# [Work to be completed]
Print, in exact form, the lines below from the one containing "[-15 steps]" through the one containing "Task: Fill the", and omit all others.

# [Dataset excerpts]
++++++
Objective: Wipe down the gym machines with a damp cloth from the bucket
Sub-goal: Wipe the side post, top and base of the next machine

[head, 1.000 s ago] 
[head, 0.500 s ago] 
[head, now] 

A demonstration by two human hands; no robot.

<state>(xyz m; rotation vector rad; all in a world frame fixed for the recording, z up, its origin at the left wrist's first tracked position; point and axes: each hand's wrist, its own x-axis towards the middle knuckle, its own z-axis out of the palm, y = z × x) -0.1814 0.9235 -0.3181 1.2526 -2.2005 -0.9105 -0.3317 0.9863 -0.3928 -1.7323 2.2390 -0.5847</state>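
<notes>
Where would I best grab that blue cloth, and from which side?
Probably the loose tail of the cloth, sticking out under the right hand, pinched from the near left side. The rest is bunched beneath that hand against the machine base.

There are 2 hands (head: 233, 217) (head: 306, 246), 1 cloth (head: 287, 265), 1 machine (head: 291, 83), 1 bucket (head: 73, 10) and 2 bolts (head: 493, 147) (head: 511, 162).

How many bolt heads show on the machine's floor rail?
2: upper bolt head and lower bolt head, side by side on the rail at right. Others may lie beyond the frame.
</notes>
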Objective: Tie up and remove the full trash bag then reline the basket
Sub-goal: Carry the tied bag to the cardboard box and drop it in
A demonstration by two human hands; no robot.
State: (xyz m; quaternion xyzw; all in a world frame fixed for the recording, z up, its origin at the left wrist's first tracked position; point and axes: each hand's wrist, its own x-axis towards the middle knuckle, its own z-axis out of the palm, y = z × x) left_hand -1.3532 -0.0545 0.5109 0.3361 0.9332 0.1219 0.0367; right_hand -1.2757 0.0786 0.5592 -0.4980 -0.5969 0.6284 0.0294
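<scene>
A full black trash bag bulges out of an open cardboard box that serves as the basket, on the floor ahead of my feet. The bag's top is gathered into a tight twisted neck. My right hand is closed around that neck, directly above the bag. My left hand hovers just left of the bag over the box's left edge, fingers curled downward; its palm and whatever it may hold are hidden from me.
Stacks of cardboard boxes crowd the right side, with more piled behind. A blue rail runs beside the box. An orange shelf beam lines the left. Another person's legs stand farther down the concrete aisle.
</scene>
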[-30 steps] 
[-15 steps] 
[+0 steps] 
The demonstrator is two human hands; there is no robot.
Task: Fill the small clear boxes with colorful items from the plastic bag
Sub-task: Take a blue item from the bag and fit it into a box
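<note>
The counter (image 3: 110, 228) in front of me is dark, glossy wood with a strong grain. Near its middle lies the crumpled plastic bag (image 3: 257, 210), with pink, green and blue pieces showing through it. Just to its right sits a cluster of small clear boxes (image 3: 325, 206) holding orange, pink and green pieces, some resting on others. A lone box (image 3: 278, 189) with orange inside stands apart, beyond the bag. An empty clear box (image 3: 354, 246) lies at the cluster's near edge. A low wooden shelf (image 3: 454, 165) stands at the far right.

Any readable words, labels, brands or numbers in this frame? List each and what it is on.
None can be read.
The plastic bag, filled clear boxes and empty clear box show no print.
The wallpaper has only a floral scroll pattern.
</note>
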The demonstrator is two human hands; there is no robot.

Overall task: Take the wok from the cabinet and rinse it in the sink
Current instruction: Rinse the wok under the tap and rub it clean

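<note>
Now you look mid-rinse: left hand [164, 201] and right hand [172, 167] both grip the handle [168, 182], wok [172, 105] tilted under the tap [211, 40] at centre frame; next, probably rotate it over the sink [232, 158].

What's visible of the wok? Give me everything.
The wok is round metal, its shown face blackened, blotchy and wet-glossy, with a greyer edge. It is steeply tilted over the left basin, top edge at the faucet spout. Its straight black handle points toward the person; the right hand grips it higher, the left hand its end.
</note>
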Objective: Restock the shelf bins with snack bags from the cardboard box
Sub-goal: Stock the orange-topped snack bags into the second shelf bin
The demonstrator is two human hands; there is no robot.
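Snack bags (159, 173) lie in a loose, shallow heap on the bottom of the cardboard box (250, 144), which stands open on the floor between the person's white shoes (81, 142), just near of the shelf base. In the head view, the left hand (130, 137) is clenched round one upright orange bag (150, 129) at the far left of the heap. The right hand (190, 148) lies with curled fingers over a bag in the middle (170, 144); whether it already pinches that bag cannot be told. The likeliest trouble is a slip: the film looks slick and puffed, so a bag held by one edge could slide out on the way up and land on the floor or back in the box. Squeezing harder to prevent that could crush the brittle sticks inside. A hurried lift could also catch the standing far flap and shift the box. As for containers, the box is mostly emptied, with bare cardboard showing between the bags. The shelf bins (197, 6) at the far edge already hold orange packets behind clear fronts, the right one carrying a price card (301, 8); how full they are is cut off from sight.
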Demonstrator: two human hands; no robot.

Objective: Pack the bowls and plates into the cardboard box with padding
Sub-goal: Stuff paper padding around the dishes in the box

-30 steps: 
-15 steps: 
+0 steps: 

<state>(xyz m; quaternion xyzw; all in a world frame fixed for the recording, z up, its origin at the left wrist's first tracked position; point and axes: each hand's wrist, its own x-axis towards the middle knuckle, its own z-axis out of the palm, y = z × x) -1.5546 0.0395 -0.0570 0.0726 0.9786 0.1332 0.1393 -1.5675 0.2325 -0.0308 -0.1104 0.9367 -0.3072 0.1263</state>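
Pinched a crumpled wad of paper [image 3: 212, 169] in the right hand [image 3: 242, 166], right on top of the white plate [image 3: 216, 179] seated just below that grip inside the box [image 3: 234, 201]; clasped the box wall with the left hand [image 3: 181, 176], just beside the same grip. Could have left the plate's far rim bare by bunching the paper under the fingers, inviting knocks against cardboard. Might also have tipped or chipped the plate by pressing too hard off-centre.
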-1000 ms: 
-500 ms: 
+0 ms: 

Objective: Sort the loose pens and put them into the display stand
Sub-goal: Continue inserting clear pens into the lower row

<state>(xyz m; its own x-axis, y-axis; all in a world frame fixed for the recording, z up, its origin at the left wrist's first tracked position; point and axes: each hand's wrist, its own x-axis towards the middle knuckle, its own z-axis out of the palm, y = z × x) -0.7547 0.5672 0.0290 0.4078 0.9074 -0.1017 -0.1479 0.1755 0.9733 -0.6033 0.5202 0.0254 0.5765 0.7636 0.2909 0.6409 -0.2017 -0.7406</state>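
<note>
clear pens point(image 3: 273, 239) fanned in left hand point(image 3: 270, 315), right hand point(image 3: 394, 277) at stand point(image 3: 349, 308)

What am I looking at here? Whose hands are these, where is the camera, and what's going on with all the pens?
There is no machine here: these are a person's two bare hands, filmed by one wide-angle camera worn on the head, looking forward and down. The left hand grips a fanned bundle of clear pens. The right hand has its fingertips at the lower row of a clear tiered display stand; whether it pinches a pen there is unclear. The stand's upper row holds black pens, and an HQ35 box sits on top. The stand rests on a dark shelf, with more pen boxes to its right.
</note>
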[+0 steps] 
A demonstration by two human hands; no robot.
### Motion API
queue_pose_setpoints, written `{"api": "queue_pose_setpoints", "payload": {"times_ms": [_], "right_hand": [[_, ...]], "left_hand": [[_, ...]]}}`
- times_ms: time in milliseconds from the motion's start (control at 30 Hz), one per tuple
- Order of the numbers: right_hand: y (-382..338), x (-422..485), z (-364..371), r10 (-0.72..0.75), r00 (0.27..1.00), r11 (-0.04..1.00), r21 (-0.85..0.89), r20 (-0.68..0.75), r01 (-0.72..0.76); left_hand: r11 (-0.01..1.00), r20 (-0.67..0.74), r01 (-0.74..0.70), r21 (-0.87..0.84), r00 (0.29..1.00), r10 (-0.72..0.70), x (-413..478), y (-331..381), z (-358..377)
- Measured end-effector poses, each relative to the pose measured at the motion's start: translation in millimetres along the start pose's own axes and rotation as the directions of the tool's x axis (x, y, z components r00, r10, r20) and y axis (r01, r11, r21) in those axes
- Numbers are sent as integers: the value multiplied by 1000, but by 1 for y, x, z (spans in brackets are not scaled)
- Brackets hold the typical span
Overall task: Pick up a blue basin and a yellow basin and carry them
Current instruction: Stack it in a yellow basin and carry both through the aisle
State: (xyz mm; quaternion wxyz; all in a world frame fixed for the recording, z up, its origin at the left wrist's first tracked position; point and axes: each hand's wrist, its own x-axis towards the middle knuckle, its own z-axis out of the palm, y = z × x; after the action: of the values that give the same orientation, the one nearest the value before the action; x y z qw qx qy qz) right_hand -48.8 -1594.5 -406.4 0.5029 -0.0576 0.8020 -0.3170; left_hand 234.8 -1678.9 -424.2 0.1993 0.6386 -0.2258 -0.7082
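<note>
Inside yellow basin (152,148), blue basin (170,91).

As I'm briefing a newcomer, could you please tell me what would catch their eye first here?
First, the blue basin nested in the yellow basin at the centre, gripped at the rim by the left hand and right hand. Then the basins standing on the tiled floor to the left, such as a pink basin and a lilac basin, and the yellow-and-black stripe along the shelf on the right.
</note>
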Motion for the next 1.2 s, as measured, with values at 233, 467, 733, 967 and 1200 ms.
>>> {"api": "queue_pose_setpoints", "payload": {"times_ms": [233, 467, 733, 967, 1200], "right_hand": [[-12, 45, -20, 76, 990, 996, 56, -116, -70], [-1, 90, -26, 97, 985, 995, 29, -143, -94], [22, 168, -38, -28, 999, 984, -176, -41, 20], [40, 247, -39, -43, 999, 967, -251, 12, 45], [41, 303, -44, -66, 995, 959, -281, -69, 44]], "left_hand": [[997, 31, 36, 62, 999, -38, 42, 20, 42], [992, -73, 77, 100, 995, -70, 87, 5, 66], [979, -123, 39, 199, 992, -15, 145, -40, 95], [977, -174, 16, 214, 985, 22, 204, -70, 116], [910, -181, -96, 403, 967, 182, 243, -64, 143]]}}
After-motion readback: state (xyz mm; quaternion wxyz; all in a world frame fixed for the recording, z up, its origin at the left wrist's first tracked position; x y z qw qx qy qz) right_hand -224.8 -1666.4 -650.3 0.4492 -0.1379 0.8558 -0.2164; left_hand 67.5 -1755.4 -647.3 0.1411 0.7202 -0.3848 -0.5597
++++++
# [Written response]
[-15 steps] 
[+0 steps] 
The demonstrator is two human hands; there is no robot.
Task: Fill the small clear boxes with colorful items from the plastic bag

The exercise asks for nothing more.